■ **Work task**
The lines to repeat are those below from the one containing "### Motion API" down to the one containing "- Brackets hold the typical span", both included; reproduce them exactly and nothing else.
___ Data shown
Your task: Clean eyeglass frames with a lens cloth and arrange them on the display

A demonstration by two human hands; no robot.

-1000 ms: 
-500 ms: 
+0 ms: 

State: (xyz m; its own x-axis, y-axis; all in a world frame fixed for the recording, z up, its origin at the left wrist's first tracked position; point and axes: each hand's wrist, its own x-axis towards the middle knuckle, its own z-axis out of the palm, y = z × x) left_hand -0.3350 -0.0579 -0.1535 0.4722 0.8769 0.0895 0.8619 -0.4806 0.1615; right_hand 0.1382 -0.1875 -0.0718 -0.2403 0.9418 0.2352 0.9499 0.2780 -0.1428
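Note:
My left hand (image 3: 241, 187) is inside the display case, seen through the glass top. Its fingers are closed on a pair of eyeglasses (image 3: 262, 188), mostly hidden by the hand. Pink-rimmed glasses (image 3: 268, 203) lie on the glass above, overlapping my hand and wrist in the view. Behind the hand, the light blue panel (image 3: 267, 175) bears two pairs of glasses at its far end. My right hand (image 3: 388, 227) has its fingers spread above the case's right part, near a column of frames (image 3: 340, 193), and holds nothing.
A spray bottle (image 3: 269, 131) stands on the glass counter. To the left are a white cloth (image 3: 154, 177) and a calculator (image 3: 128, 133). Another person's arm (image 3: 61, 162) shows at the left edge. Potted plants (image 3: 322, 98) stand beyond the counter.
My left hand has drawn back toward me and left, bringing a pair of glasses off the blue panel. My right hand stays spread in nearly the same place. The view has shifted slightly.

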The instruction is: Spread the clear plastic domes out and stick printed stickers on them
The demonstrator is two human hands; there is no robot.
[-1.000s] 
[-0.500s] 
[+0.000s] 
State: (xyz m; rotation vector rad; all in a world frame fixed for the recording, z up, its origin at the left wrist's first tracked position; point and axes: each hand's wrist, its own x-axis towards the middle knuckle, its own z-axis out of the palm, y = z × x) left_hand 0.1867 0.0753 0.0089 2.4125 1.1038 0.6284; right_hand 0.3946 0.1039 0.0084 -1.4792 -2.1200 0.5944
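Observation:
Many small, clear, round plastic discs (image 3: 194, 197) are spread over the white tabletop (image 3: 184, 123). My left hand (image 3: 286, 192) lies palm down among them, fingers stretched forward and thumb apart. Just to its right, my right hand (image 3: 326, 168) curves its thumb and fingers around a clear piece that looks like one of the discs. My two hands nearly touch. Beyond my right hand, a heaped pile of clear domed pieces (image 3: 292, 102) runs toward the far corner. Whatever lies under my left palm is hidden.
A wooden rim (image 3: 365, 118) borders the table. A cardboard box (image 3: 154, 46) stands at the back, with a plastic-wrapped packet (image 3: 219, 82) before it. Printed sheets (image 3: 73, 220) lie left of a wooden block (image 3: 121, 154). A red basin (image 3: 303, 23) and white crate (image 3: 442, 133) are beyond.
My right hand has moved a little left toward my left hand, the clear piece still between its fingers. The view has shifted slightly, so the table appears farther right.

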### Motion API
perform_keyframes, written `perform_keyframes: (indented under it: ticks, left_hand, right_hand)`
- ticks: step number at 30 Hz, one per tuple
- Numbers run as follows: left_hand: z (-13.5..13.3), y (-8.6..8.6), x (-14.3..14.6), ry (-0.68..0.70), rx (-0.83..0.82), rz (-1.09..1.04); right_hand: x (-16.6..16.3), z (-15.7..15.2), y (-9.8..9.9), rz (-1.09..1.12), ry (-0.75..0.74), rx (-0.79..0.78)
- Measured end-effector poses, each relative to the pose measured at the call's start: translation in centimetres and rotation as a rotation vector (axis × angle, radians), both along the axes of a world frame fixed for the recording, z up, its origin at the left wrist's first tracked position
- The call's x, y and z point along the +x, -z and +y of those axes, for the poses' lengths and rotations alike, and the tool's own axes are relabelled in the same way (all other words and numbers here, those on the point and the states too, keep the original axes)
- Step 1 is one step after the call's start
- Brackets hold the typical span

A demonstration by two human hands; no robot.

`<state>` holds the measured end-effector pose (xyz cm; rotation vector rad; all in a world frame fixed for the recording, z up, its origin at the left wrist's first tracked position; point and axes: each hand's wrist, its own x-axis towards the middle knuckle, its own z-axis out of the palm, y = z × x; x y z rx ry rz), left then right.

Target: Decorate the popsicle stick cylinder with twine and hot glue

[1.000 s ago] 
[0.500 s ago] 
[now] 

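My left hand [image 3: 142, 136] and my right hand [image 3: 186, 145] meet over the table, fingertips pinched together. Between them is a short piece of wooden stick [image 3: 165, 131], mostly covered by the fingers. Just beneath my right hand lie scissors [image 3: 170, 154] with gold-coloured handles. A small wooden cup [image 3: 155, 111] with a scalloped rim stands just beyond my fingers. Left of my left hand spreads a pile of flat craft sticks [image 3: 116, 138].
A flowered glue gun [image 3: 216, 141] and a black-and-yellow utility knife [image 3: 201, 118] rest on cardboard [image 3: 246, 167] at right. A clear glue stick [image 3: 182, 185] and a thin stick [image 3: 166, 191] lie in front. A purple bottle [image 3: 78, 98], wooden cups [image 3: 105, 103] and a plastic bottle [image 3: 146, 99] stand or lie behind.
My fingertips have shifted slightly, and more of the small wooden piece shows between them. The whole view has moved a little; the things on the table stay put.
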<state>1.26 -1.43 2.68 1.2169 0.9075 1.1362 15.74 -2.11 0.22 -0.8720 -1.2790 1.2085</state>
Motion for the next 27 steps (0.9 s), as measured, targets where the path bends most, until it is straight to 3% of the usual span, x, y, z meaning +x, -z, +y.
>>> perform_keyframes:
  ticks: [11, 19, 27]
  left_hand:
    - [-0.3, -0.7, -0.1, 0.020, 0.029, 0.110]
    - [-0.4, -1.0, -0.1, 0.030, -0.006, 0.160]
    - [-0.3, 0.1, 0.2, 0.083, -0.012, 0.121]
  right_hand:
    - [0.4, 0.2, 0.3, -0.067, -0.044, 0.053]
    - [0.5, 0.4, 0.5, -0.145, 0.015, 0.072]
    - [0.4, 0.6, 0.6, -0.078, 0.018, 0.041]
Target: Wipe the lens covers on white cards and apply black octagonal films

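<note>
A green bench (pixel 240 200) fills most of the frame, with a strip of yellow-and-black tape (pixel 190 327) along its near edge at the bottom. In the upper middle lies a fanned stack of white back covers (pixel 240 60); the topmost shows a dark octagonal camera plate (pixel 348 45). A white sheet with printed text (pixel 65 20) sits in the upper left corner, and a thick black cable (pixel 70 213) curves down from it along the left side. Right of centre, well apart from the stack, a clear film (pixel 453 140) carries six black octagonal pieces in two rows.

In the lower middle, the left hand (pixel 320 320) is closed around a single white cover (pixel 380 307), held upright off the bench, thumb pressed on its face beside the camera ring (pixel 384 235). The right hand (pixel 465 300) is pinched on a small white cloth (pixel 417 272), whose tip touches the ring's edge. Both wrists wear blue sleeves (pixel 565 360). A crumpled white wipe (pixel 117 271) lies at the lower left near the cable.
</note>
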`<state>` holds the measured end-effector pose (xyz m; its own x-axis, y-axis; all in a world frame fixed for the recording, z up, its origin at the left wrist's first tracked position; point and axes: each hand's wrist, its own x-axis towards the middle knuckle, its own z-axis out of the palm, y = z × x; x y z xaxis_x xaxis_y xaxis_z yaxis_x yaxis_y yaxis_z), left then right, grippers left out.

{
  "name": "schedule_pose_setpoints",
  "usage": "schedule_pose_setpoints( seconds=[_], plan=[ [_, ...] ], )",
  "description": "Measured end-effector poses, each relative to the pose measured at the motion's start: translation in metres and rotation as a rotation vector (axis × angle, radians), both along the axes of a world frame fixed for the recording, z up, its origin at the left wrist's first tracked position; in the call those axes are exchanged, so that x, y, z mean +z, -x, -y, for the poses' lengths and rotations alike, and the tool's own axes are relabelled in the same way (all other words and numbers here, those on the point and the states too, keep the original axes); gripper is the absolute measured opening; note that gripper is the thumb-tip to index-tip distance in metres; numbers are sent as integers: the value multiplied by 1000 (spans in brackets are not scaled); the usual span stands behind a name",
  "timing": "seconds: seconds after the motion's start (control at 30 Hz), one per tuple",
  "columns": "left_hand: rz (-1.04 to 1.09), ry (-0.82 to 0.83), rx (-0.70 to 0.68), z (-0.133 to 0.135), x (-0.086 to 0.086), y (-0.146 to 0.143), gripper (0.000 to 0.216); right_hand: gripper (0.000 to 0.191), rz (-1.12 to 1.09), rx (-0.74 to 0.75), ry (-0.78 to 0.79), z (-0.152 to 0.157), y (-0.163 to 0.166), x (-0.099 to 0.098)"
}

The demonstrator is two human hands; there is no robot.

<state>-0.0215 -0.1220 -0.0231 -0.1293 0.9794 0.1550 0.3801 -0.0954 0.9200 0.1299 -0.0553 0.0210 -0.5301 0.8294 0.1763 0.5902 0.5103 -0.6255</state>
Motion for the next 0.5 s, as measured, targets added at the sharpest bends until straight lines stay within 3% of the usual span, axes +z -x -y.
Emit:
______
■ **Answer**
### Motion API
perform_keyframes, written `perform_keyframes: (indented under it: ticks, left_hand, right_hand)`
- ticks: step number at 30 Hz, one per tuple
- Numbers run as follows: left_hand: z (-13.5..13.3), y (-8.6..8.6), x (-14.3..14.6), ry (-0.68..0.70), rx (-0.83..0.82), rz (-1.09..1.04); right_hand: x (-16.6..16.3), z (-15.7..15.2), y (-9.8..9.9), rz (-1.09..1.12), ry (-0.75..0.74), rx (-0.79..0.78)
- Measured end-effector poses, each relative to the pose measured at the call's start: translation in centimetres and rotation as a rotation vector (axis × angle, radians), both along the axes of a world frame fixed for the recording, z up, its origin at the left wrist's first tracked position
- The call's x, y and z point along the +x, -z and +y of those axes, for the poses' lengths and rotations alike, and the tool's own axes are relabelled in the same way (all other words and numbers here, those on the point and the states too, keep the original axes)
- Step 1 is one step after the call's start
- Brackets hold the typical span

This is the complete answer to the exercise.